Credit Suisse: The bank’s scandalous trajectory that resulted in the sale to UBS

Credit Suisse’s fate took place in a context of crisis in the global banking system (Image: REUTERS/Arnd Wiegmann/File Photo)

This weekend, the Credit Suisse closed the agreement for its sale to the UBSa rival Swiss bank, for US$ 3.2 billion.

The purchase price is less than half the bank’s market value at the close of last Friday (17), when the institution was worth 7.4 billion Swiss francs, according to Bloomberg.

The fate of Credit Suisse took place in a context of crisis in the global banking system, which began with the collapse of the SVB It’s from Signature Bankboth Americans.

But the role of the Swiss bank began last week, when shares reached historic lows after the Saudi National Bank (SNB), main shareholder of Credit Suisse, rule out a new financial contribution in the institution.

The news was boosted by a series of scandals in which the bank has been involved in recent years, which have tarnished its credibility and generated a crisis of reliability in the financial institution.

O Money Times prepared a timeline with the main controversies involving Credit Suisse in recent years. Check out:


Credit Suisse takes a hit from the subprime financial crisis in the United States, but unlike its rival, UBS, it does not need a state bailout to survive the crisis.


Urs Rohner becomes president of the bank, a position he would hold until 2021, and invests in the financial institutions Archegos and Greensil.


Finma, market regulator in Switzerland, criticizes Credit Suisse’s failures in the process of combating money laundering in the case of FIFA and oil companies PDVSA, from Venezuela, and Petrobras, from Brazil.


In February, a problem involving the bank’s covert surveillance operations led to the departure of the CEO at the time, Tijidane Thiam, who was replaced by Thomas Gottstein.

In March, the Archegos investment fund fails, leaving Credit Suisse with a loss of $5.5 billion.

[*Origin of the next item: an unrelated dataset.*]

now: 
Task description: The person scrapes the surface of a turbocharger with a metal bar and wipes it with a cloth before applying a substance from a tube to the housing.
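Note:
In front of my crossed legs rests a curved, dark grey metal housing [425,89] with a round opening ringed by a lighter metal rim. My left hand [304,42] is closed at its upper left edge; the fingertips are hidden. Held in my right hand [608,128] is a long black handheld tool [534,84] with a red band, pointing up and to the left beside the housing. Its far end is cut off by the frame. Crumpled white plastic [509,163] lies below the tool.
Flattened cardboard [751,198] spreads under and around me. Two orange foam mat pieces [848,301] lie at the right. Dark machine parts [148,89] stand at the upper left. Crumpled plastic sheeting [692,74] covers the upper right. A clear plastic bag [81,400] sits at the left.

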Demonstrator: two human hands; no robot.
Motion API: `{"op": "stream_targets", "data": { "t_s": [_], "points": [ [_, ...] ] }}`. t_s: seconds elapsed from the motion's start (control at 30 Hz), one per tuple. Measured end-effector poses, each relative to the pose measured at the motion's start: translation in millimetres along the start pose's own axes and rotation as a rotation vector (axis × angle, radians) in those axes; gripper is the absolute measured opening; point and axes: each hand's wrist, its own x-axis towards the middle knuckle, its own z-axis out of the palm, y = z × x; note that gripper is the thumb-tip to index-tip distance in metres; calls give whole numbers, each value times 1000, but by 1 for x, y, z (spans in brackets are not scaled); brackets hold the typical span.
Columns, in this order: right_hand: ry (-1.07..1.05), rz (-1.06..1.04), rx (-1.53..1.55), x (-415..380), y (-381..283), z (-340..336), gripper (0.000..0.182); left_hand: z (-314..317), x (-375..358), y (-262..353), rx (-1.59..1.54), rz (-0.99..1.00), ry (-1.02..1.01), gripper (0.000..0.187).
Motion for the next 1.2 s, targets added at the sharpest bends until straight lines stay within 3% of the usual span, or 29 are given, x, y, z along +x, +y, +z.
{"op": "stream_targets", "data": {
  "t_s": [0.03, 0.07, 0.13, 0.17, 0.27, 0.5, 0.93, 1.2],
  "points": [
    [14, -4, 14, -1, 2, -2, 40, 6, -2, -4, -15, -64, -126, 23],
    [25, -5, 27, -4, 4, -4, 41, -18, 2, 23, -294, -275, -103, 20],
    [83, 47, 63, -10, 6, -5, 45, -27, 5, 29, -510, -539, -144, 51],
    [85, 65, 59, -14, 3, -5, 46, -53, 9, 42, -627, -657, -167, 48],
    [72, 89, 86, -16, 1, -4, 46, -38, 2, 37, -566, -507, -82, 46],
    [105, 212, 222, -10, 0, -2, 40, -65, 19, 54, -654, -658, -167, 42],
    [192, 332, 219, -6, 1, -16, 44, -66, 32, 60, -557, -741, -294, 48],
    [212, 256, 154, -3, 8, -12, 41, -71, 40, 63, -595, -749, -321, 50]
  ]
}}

In the same month, the bank freezes US$ 10 billion in financing funds linked to Greensil Capital, a British financier.


The Swiss bank accumulates losses of US$ 15 billion related to the collapses of financial institutions Archegos and Greensil.

The company’s president, Antonio Horta-Osorio, resigns after less than nine months in office, after breaking the rules of the Covid-19 quarantine, he is replaced by Alex Lehmann.


In July, the bank replaces Thomas Gottstein with Ulrich Koerner as CEO of the company and announces a strategic restructuring plan.

In October, more details about the restructuring are released and Credit announces a 15% cut in its expenses, the dismissal of 9,000 employees (17% of its global workforce) and a capital increase of US$ 4 billion.